In sostanza abbiamo voltato le spalle alla Russia proprio quando aveva fatto ciò che le chiedevamo da decenni: abbandonare, e senza sparare un colpo, il comunismo. L’abbiamo trattata da nazione vinta, con maggiore durezza di quella riservata ai vinti della seconda guerra mondiale, subito perdonati e arruolati come amici. Io credo che questo, un fattore psicologico che affonda nella sensazione russa di essere sempre stati rifiutati come parte costitutiva dell’Europa, sia l’unica spiegazione di quanto sta accadendo, e del perché i russi per ora sembrino allineati dietro a Putin.
Durerà questo allineamento? Presto per dirlo. Dipende da mille fattori. Ci sarà una rapida vittoria in Ucraina oppure la spedizione si trasformerà in un pantano, come accade inesorabilmente alle grandi potenze che si ingolfano in paesi stranieri?
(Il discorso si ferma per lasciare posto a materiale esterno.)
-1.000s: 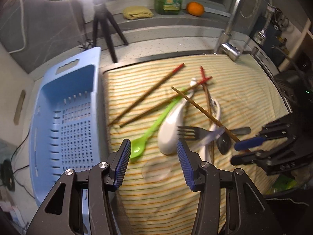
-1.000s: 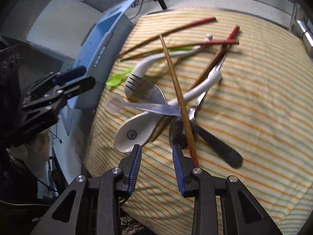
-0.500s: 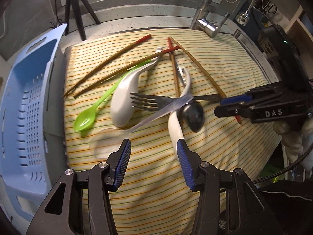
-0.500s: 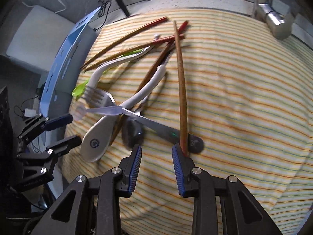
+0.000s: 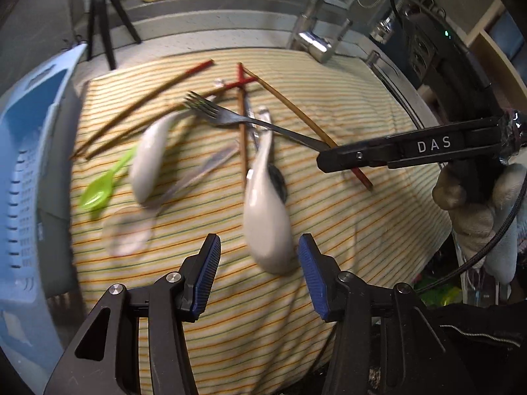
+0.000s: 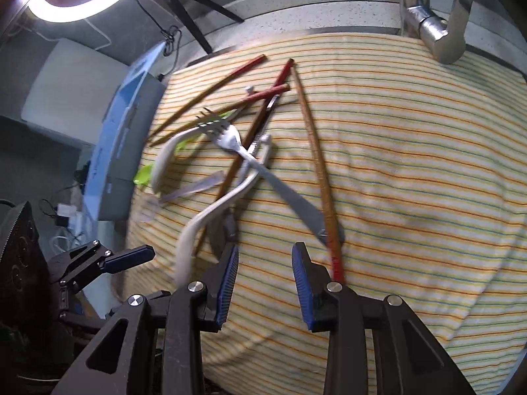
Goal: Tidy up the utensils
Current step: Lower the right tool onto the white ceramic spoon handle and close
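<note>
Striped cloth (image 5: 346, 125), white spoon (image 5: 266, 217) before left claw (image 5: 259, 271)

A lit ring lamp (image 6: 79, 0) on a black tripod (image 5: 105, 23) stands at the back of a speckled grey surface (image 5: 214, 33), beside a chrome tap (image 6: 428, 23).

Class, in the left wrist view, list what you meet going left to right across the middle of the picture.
Blue basket → green spoon → left white spoon → right white spoon → right tongs → gloved hand.
</note>
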`<state>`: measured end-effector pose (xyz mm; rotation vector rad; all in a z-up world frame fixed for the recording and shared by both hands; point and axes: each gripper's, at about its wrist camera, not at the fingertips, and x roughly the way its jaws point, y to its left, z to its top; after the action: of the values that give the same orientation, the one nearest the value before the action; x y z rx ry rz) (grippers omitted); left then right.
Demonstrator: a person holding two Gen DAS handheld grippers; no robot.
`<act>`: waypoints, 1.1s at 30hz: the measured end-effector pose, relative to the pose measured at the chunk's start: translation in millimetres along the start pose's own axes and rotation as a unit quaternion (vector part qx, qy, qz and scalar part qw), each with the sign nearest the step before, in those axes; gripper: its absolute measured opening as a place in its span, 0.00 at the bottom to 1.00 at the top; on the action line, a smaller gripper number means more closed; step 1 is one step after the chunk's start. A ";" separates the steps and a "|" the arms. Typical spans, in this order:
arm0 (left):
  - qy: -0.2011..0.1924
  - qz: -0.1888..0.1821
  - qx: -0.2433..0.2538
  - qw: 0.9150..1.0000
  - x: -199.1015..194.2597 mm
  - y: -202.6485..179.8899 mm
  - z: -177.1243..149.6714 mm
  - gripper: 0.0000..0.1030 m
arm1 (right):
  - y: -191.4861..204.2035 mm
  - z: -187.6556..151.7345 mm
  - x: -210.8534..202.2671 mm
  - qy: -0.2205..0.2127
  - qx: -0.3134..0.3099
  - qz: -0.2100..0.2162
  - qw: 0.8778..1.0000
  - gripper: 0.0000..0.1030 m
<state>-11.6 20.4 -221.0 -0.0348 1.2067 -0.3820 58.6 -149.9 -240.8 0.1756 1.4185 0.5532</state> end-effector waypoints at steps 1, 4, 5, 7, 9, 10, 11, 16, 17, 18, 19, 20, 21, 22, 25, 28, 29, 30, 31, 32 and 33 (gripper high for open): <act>-0.002 0.003 -0.005 1.000 -2.4 4.3 -2.1 0.51 | 2.2 2.0 1.7 0.001 0.003 0.010 1.000 0.30; 0.002 0.007 -0.015 1.000 1.8 10.9 -7.7 0.52 | 12.6 12.0 13.9 0.006 0.010 0.026 1.000 0.30; 0.004 0.006 -0.015 1.000 4.1 10.0 -9.2 0.52 | 16.3 15.0 17.1 0.007 0.008 0.025 1.000 0.30; -0.002 0.003 -0.013 1.000 6.2 4.8 -11.0 0.53 | 17.1 20.0 22.9 0.010 0.011 0.025 1.000 0.30; -0.008 -0.003 -0.013 1.000 7.3 1.3 -12.5 0.54 | 13.7 22.9 26.7 0.015 0.028 0.041 0.999 0.30; -0.010 -0.004 -0.013 1.000 9.0 -0.2 -11.4 0.54 | 11.8 24.6 28.5 0.017 0.038 0.048 0.998 0.30; -0.011 -0.004 -0.012 1.000 9.8 -2.0 -10.8 0.54 | 9.5 26.2 30.7 0.019 0.048 0.052 0.997 0.30; -0.011 0.000 -0.017 1.000 19.4 -3.9 -6.3 0.55 | -0.6 32.6 36.4 0.030 0.082 0.067 0.994 0.30; -0.010 -0.001 -0.021 1.000 21.3 -3.0 -5.6 0.55 | -1.1 33.5 37.6 0.031 0.086 0.070 0.993 0.30; -0.010 -0.002 -0.024 1.000 23.4 -1.5 -4.9 0.55 | -1.5 34.0 38.2 0.033 0.090 0.074 0.993 0.30; -0.008 -0.002 -0.027 1.000 25.4 -0.2 -4.6 0.55 | -1.8 34.6 39.1 0.034 0.095 0.078 0.992 0.30; -0.007 -0.002 -0.030 1.000 27.9 0.7 -4.0 0.55 | -2.3 34.9 39.7 0.034 0.099 0.082 0.991 0.30; -0.005 -0.003 -0.033 0.999 29.9 1.6 -3.6 0.55 | -2.6 35.9 40.9 0.036 0.104 0.086 0.990 0.30; -0.004 -0.004 -0.034 0.999 32.2 2.4 -2.8 0.55 | -3.6 34.9 41.6 0.038 0.108 0.091 0.989 0.30; -0.002 -0.003 -0.031 1.000 36.9 2.0 -2.9 0.55 | -2.9 33.9 44.4 0.046 0.116 0.106 0.986 0.30; 0.004 0.000 -0.030 1.000 43.5 2.8 -2.7 0.55 | -1.2 36.4 46.4 0.044 0.118 0.101 0.987 0.31; 0.002 0.001 -0.028 1.000 44.4 2.7 -2.8 0.55 | -1.6 36.9 47.3 0.043 0.120 0.100 0.987 0.31; 0.000 0.001 -0.026 1.000 44.6 2.3 -2.5 0.55 | -1.9 37.7 48.4 0.043 0.123 0.099 0.986 0.31; 0.000 0.002 -0.024 1.000 44.9 2.0 -2.2 0.54 | -2.4 38.3 49.4 0.044 0.126 0.095 0.986 0.31; -0.002 0.002 -0.021 1.000 45.4 1.9 -1.8 0.54 | -2.9 38.7 50.8 0.044 0.129 0.091 0.987 0.31; -0.002 0.002 -0.020 1.000 45.7 2.0 -1.6 0.54 | -3.9 38.8 51.6 0.043 0.131 0.090 0.986 0.31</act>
<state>1.2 8.5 -263.3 -0.0676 1.2099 -0.3537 99.6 -121.4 -281.8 0.4993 1.5672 0.5237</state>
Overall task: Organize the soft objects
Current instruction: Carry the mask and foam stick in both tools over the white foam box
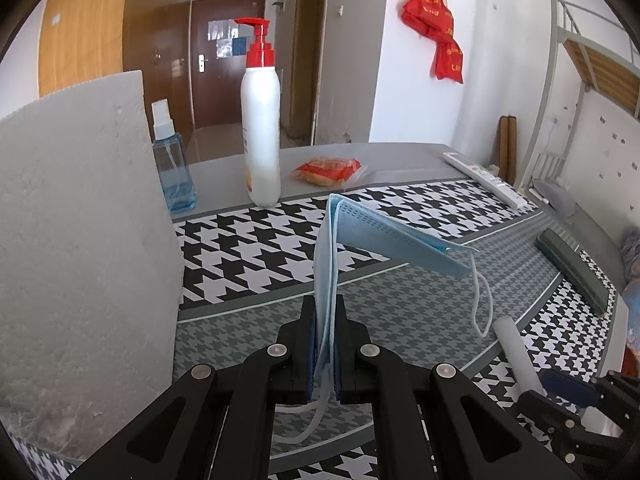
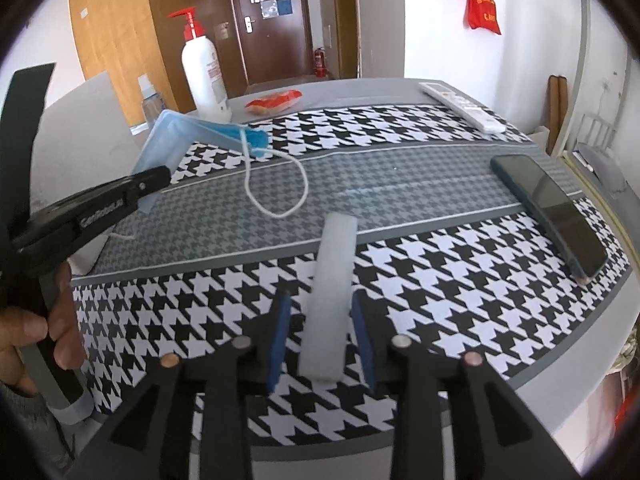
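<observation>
A light blue face mask [image 1: 384,236] is folded over and hangs above the houndstooth tablecloth [image 1: 248,248], its white ear loop dangling. My left gripper [image 1: 324,304] is shut on one end of it; from the right wrist view the mask [image 2: 172,136] and the left gripper [image 2: 160,178] sit at the left. A white foam stick [image 2: 326,308] lies on the cloth between the blue pads of my right gripper [image 2: 322,296], which stands open with gaps on both sides. The same stick [image 1: 516,356] shows at the lower right of the left wrist view.
A big white foam block [image 1: 80,240] stands at the left. Behind are a blue spray bottle [image 1: 172,168], a white pump bottle [image 1: 262,128], a red snack packet [image 1: 326,170] and a white remote [image 1: 488,178]. A dark phone [image 2: 556,208] lies at the right edge.
</observation>
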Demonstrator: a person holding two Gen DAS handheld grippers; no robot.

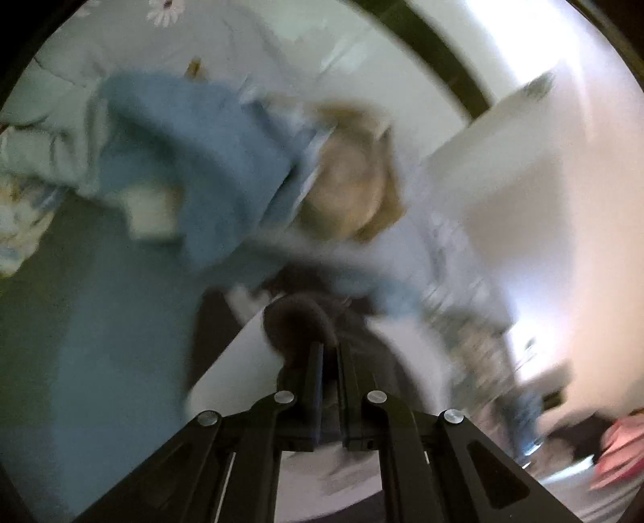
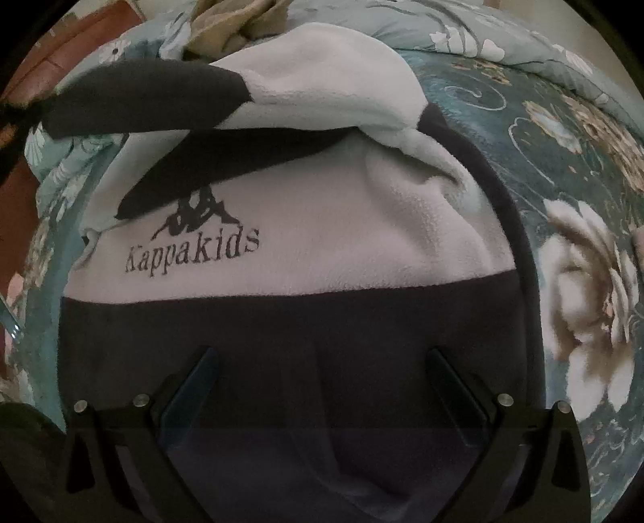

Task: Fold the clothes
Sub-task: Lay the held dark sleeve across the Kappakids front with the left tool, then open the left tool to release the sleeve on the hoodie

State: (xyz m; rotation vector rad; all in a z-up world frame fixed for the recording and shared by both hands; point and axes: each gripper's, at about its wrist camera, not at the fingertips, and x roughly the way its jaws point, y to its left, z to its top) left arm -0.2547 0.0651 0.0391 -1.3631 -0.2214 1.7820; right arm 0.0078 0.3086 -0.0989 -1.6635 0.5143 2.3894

Il potere politico ucraino terrà duro o si liquefarà? La reazione occidentale si limiterà a trasformare Mosca in un paria internazionale o salirà di livello. Come funzioneranno le sanzioni? A questo proposito la storia recente ci dice che né Iran né Iraq sono stati piegati da sanzioni durissime, il cui peso nel caso russo finirebbe per ricadere anche sui paesi sanzionatori e che potrebbe spingere Mosca sempre più vicina a Pechino.
Putin, evidentemente, è convinto di farcela. Di chiudere in poco tempo la piaga del conflitto armato, di reggere la stretta economica, magari di dividere Stati Uniti e Unione europea. Da un punto di vista razionale credo sia un calcolo folle, perché la possibile perdita è di molto superiore al possibile guadagno.
Possibile e probabile sono però espressioni vaghe e lo shock paralizzante che ha frenato ogni reazione occidentale nelle prime 24 ore potrebbe convalidare i calcoli dello Zar. E comunque, mi ripeto, credo che i fattori di psicologia personale e di psicologia collettiva qui giochino più dei fattori razionali. E capire quanto valgono certi sentimenti del leader e del suo popolo è terribilmente difficile. Noi, questa difficoltà l’abbiamo sottovalutata. Il prezzo lo stanno pagando gli ucraini.